Following IV injection of doxycycline in a dose of 20 mg kg −1 b.wt., its serum concentration was best fitted in two-compartment open model in chickens fed either on control or on anticoccidials-containing rations. Diclazuril and halofuginone resulted in a significant short distribution half-life ( t ½α) (7.17 ± 0.39 and 11.88 ± 1.05 min, respectively) and increased total body clearance (Cl tot) 0.37 ± 0.024 and 0.295 ± 0.034 L/kg/h, respectively. Following oral dosing the tested drug absorbed with t ½ab of 41.38 ± 1.6, 17.48 ± 0.86 and 41.83 ± 1.8 min, respectively and their C max values (3.18 ± 0.18, 5.425 ± 0.48 and 0.986 ± 0.037 μg/ml) were attained at 2.07 ± 0.097, 1.403 ± 0.074 and 2.55 ± 0.106 h. For doxycycline alone and in presence of diclazuril and halofuginone, respectively. Systemic bioavailability was 22.64 ± 3.46, 86.74 ± 9.23 and 22.38 ± 3.09%, respectively. Following IM injection t ½ab were 9.096 ± 1.34 for doxycycline alone, 16.24 ± 2.21 and 15.6 ± 1.7 min in the presence of diclazuril and halofuginone, respectively.

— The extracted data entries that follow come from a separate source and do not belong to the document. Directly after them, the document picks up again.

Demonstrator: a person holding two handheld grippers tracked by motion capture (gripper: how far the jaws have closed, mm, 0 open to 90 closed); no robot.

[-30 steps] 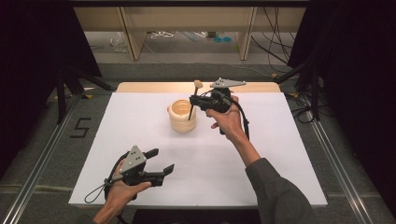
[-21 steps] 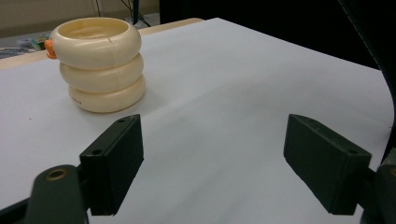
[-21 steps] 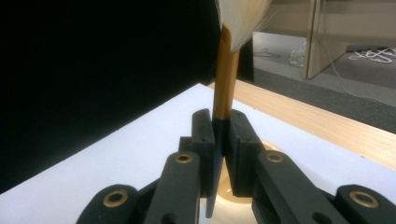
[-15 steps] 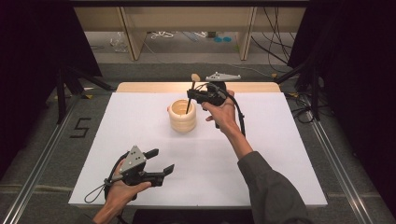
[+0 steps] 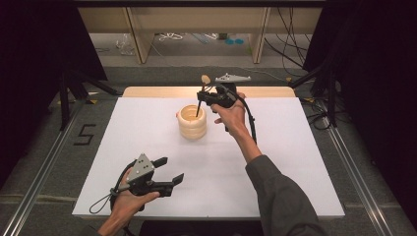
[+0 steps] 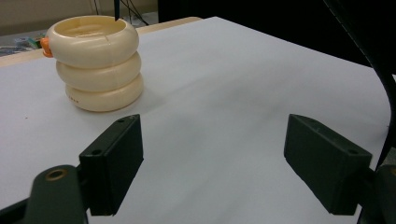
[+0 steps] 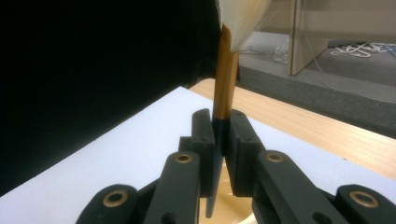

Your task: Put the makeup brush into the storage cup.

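Shifting left over the ringed cup (image 5: 192, 121), your right tongs (image 5: 202, 98) pinch the brush (image 5: 201, 96), handle now inside; seat it next. Left tongs (image 5: 169, 169) spread, idle.

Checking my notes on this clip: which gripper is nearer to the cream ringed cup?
Right. The right gripper is at the cup's far rim, shut on a brush whose dark end dips into the cup. The left gripper is open near the table's near edge, well apart.

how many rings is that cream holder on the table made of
3. The cream holder is three stacked rings: bottom one on the white table, one in the middle, top one forming the rim. Its inside is hidden.
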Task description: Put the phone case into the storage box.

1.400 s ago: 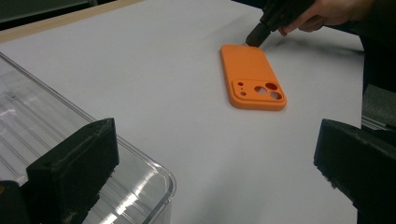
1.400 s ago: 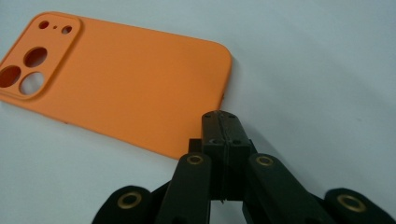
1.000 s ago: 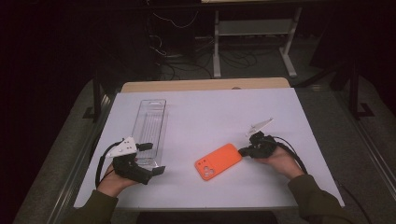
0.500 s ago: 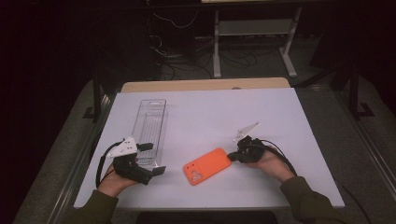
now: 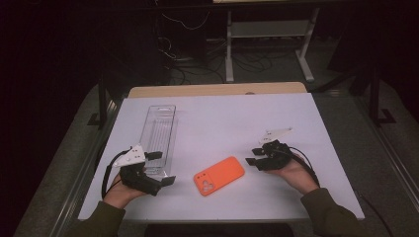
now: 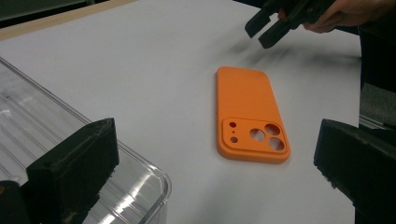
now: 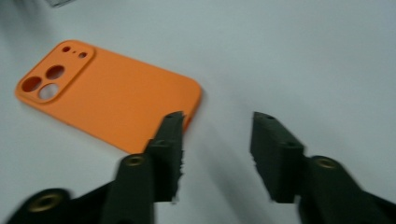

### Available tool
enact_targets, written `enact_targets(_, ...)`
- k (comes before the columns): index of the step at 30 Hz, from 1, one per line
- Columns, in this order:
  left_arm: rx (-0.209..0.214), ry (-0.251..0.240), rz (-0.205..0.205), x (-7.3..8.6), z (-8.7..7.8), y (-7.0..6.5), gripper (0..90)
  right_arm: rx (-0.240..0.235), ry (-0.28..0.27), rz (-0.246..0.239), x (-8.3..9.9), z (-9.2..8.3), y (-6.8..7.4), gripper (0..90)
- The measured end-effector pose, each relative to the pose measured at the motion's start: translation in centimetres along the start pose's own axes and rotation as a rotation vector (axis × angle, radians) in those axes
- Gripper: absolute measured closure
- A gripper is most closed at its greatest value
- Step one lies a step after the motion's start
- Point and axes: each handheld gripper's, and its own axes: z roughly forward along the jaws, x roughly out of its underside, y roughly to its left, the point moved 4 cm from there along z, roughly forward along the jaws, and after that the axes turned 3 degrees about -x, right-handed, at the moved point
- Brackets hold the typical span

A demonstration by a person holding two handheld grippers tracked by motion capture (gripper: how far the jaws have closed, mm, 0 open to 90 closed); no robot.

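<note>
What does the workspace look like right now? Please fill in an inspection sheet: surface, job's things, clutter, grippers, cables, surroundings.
Surface: white table top, flat, with a wooden strip along its far edge.
Job's things: orange phone case lying back up, camera cutouts toward the person, near the front middle.
Clutter: clear plastic tray at the left, long side running front to back.
Grippers: right claw open, off the case and beside its right end; its jaws have just been opening, nothing between them. Left claw open at the tray's near end.
Cables: black cable loops from each claw; a tangle on the floor behind the table.
Surroundings: dark room, white table frame at the back.
</note>
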Motion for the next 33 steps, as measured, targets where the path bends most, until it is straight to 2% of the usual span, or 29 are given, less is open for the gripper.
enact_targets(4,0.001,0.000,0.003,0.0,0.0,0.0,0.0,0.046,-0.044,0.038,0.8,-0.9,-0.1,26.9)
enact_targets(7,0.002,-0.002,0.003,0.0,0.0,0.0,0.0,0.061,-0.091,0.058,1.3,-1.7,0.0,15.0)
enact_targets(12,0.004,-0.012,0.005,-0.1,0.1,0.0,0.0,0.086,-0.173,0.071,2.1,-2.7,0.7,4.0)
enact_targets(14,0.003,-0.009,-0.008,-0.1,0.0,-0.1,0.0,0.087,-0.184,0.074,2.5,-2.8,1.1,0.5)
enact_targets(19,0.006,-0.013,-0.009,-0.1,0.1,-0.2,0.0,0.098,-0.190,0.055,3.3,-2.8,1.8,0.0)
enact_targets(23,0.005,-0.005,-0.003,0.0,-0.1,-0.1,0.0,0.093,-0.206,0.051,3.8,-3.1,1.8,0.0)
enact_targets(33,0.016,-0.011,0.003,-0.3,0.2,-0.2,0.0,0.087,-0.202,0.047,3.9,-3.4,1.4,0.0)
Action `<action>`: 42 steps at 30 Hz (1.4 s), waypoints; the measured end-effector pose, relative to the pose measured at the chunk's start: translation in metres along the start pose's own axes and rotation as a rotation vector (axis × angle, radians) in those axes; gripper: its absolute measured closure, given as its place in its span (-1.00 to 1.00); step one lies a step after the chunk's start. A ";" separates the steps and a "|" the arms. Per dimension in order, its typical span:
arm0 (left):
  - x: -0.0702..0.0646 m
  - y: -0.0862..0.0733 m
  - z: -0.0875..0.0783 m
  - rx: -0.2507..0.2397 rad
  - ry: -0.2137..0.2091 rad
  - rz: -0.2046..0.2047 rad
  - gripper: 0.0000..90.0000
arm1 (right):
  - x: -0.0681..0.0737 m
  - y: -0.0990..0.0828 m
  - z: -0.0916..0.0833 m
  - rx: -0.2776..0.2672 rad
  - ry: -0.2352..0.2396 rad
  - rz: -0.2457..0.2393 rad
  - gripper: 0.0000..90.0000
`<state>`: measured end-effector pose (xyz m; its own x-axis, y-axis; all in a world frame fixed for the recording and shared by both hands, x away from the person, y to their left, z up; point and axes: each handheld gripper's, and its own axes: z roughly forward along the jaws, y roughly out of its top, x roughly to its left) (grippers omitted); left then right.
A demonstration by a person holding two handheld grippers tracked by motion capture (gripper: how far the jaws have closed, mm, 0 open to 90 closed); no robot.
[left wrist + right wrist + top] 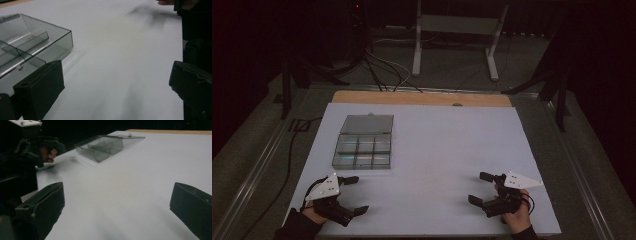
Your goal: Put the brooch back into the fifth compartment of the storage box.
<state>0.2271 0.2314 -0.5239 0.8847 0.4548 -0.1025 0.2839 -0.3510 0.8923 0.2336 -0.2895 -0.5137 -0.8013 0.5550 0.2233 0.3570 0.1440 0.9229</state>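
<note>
A clear grey plastic compartment box [363, 142] lies on the white table top [437, 150] at the left, its lid folded open toward the far side. Its compartments look empty. My left gripper [356, 195] rests near the front left edge, jaws wide apart, nothing between them. In the left gripper view the box [30, 47] sits just past the left jaw. My right gripper [480, 187] rests near the front right, open and holding nothing. The right gripper view shows the box [102, 147] farther off and the other hand with its gripper [41, 147] at the upper left.
A wooden strip [422, 98] runs along the table's far edge. Beyond it stand a white frame leg [492, 47] and black cables [377, 65] on the floor. Metal rails [257, 165] flank the table.
</note>
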 end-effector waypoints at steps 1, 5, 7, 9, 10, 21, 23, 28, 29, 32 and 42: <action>0.001 0.000 0.000 0.002 -0.001 -0.001 -0.98 | 0.000 0.000 0.000 0.005 -0.012 -0.012 -1.00; 0.001 -0.001 0.001 0.008 0.001 -0.006 -0.98 | -0.002 -0.001 -0.001 0.018 -0.027 -0.002 -1.00; 0.002 -0.001 0.002 0.013 -0.008 -0.010 -0.98 | -0.004 -0.003 0.001 0.037 -0.040 0.005 -1.00; 0.002 -0.001 0.002 0.021 -0.013 -0.006 -0.98 | -0.005 -0.004 0.001 0.041 -0.042 0.019 -1.00; 0.001 -0.001 0.003 0.025 -0.014 -0.002 -0.98 | -0.005 -0.004 0.001 0.037 -0.042 0.026 -1.00; -0.007 0.016 0.002 0.039 -0.080 0.056 -0.98 | -0.001 -0.002 0.003 0.019 -0.017 0.020 -1.00; -0.006 0.021 0.001 0.033 -0.084 0.066 -0.98 | 0.000 -0.001 0.003 0.014 -0.015 0.014 -1.00; -0.003 0.029 -0.004 0.022 -0.062 0.085 -0.98 | -0.001 0.000 0.001 0.006 -0.021 0.009 -1.00; -0.002 0.031 -0.006 0.017 -0.067 0.087 -0.98 | -0.001 -0.001 0.000 0.002 -0.021 0.009 -1.00; 0.002 0.035 -0.011 0.006 -0.085 0.087 -0.98 | -0.003 0.000 -0.002 -0.007 -0.024 0.026 -1.00; 0.017 0.046 -0.026 -0.020 -0.074 0.093 -0.98 | -0.002 0.000 -0.001 -0.007 -0.022 0.027 -1.00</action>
<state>0.2454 0.2441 -0.4737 0.9319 0.3593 -0.0505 0.1927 -0.3722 0.9079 0.2352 -0.2917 -0.5134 -0.7807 0.5765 0.2411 0.3746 0.1229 0.9190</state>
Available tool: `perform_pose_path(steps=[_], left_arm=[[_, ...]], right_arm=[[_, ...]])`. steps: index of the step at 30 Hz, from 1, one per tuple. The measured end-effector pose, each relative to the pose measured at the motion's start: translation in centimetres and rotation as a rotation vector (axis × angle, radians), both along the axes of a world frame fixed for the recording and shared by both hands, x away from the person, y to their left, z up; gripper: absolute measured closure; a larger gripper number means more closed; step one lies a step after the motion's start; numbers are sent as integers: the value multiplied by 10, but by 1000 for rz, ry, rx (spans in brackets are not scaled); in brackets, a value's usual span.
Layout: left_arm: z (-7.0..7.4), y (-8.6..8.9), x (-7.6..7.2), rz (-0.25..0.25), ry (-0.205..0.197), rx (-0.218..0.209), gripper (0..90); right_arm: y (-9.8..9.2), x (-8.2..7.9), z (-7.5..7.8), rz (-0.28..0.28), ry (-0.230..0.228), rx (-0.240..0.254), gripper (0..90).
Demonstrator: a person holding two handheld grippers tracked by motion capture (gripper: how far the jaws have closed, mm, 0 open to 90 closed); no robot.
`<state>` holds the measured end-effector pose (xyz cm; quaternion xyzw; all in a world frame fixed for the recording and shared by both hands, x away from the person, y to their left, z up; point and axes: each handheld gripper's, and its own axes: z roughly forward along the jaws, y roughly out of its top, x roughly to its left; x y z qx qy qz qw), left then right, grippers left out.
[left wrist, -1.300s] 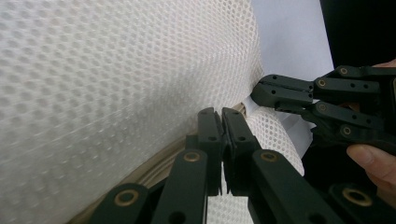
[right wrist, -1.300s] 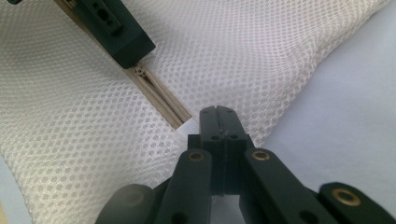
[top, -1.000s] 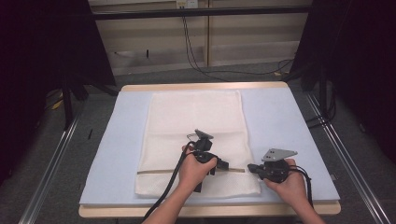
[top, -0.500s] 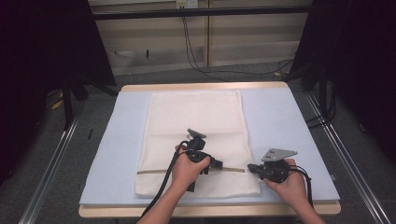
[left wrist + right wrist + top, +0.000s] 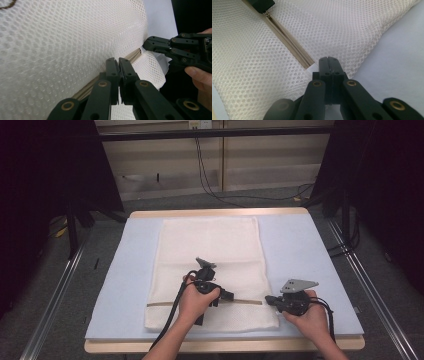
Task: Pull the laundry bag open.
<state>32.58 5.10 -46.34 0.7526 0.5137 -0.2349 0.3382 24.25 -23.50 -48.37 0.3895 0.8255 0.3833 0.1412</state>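
Observation:
A white mesh bag (image 5: 210, 255) lies flat on the pale blue mat, with a beige zipper (image 5: 248, 302) running across its near end. My left gripper (image 5: 229, 296) is shut over the zipper line (image 5: 87, 87), its tips (image 5: 117, 62) pinching the small pull. The pull (image 5: 266, 14) sits under that gripper's jaws at the top left of the right gripper view. My right gripper (image 5: 269, 299) is shut on the bag's right edge (image 5: 352, 62), just past the zipper's end (image 5: 310, 65). In the left gripper view the right gripper (image 5: 152, 43) touches that same corner.
The blue mat (image 5: 305, 250) covers a wooden table whose front edge (image 5: 225, 346) runs under the person's forearms. Dark stands and cables rise behind the table, and metal rails run along the floor on both sides.
The left hand has slid slightly to the left along the zipper with its gripper still shut. The right hand and gripper have held still.

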Motion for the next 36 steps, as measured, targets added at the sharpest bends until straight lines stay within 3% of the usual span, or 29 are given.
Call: perform_pose_path(steps=[9, 15, 22, 30, 33, 36], left_arm=[[0, 8, 1, 4, -1, 18, 874], [1, 18, 1, 27, 5, 5, 874], [0, 27, 2, 13, 5, 4, 874], [0, 30, 1, 26, 12, -11, 874], [0, 31, 1, 32, 1, 9, 874], [1, 34, 0, 28, 11, -1, 874]], right_arm=[[0, 0, 0, -2, 5, 7, 900], [0, 0, 0, 0, 5, 9, 900], [-1, 0, 0, -3, 13, 13, 900], [-1, 1, 0, -3, 10, 10, 900], [0, 1, 0, 3, 6, 7, 900], [0, 1, 0, 2, 10, 9, 900]])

C max was 3.10 ± 0.28, 4.63 ± 0.57 and 0.55 ± 0.07 μg/ml reached at 0.8 ± 0.083, 1.13 ± 0.126 and 1.21 ± 0.105 h. For the antibiotic alone, and in presence of either diclazuril and halofuginone, respectively. Systemic bioavailability was 22.41 ± 3.86, 88.97 ± 12.9 and 12.31 ± 0.99% in chickens fed on anticoccidial-free, diclazuril- and halofuginone-containing rations, respectively. Both the tested anticoccidials induced higher doxycycline tissue residues in all tested tissue samples.